The Linux NVMe driver is natively included in the kernel since version 3.3. NVMe devices should show up under /dev/nvme*.

Extra userspace NVMe tools can be found in nvme-cliAUR or nvme-cli-gitAUR.

See Solid State Drives for supported filesystems, maximizing performance, minimizing disk reads/writes, etc.

Performance

Sector size

See Advanced Format#How to determine if HDD employ a 4k sector.

Discards

Note: Although continuous TRIM is an option (albeit not recommended) for SSDs, NVMe devices should not be issued discards.

Discards are disabled by default on typical setups that use ext4 and LVM, but other filesystems might need discards to be disabled explicitly.

Intel, as one device manufacturer, recommends not to enable discards at the filesystem level, but suggests the periodic TRIM method, or apply fstrim manually.[1]

Airflow

NVMe SSDs are known to be affected by high operating temperatures and will throttle performance over certain thresholds.[2]

Testing

Raw device performance tests can be run with hdparm:

# hdparm -Tt --direct /dev/nvme0n1

Power Saving APST

NVME Power Saving Patch

Andy Lutomirski has created a patchset which fixes powersaving for NVME devices in linux. The patch has been merged into mainline kernel v4.11. For older kernels you can use: Linux-nvme — Mainline linux kernel patched with Andy's patch for NVME powersaving APST.

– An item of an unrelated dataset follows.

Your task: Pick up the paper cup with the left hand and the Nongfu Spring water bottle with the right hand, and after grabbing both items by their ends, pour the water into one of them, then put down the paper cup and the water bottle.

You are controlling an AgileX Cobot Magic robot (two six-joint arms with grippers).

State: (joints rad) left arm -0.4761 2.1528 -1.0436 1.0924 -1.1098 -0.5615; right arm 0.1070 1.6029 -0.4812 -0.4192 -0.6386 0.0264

https://github.com/damige/linux-nvme || linux-nvmeAUR.

To test if NVME Power Management is working, install nvme-cliAUR if running an older kernel, and run # nvme get-feature -f 0x0c -H /dev/nvme[0-9].

When ASPT is enabled the output should contain "Autonomous Power State Transition Enable (APSTE): Enabled" and there should be non-zero entries in the table below indicating the idle time before transitioning into each of the available states.

If ASPT is enabled but no non-zero states appear in the table, the latencies might be too high for any states to be enabled by default. The output of # nvme id-ctrl /dev/nvme[0-9] should show the available non-operational power states of the NVME controller. If the total latency of any state (enlat + xlat) is greater than 25000 (25ms) then to enable it you must pass a value at least that high to the default_ps_max_latency_us option for the nvme_core module in the boot parameters. This should enable ASPT and make the table in # nvme get-feature show the entries.

On 4.13, drive errors can occur (ext4 fs) that cause the system to become unusable. This seems to be the result of a power saving state that the drive (Intel NVMe, in my case) cannot use. Adding the boot parameter nvme_core.default_ps_max_latency_us=5500 disables the lowest power saving state.